Give back the listing in full and exactly, leaving out the images.

#####

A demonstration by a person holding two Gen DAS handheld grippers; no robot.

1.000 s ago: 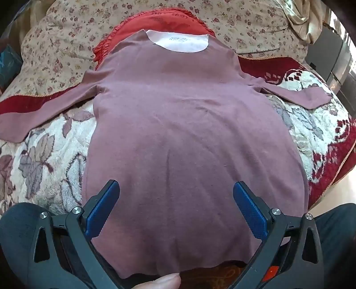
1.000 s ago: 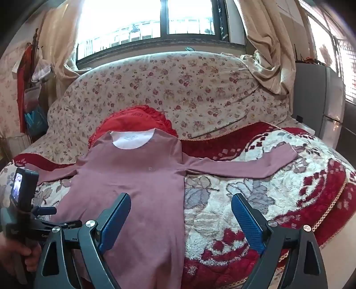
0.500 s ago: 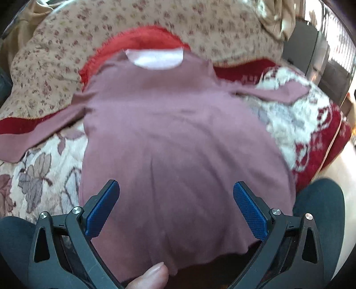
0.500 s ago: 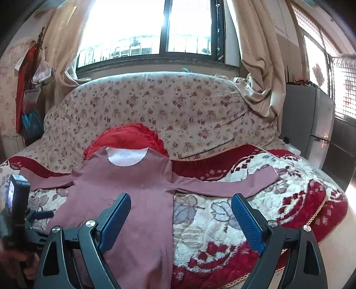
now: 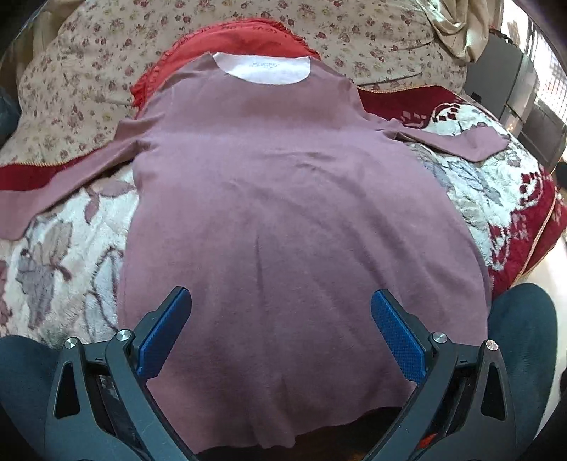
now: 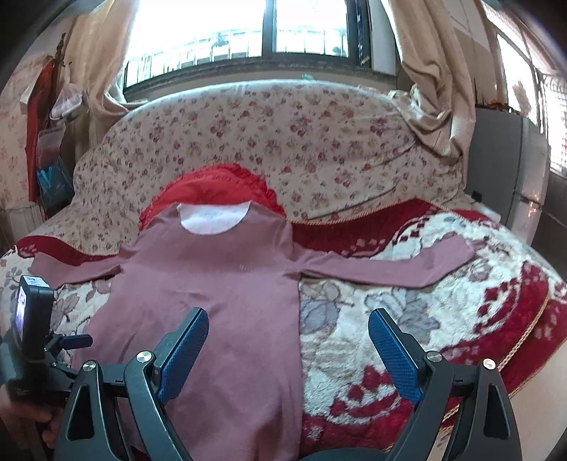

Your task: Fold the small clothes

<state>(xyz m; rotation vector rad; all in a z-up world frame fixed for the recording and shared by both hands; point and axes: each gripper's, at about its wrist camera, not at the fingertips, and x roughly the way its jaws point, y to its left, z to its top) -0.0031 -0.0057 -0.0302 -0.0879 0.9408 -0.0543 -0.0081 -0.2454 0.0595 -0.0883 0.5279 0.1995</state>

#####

• **SOLUTION FOR THIS PROBLEM**:
A demonstration by a person holding two Gen DAS handheld grippers; no robot.

1.000 s ago: 
1.000 s ago: 
0.500 s ago: 
0.500 s ago: 
now: 
now: 

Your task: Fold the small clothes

<state>(xyz m; rotation vector rad; all in a z-up world frame fixed for the recording and shared by both hands; point and axes: each gripper's, at about its wrist camera, not at the fingertips, and x roughly the way its jaws point, y to its left, z to its top) -0.0031 -0.0057 -0.0302 -0.0879 0.9408 -0.0543 -0.0081 -0.2454 0.0595 -0.0883 0.5279 0.1995</state>

No more output is needed.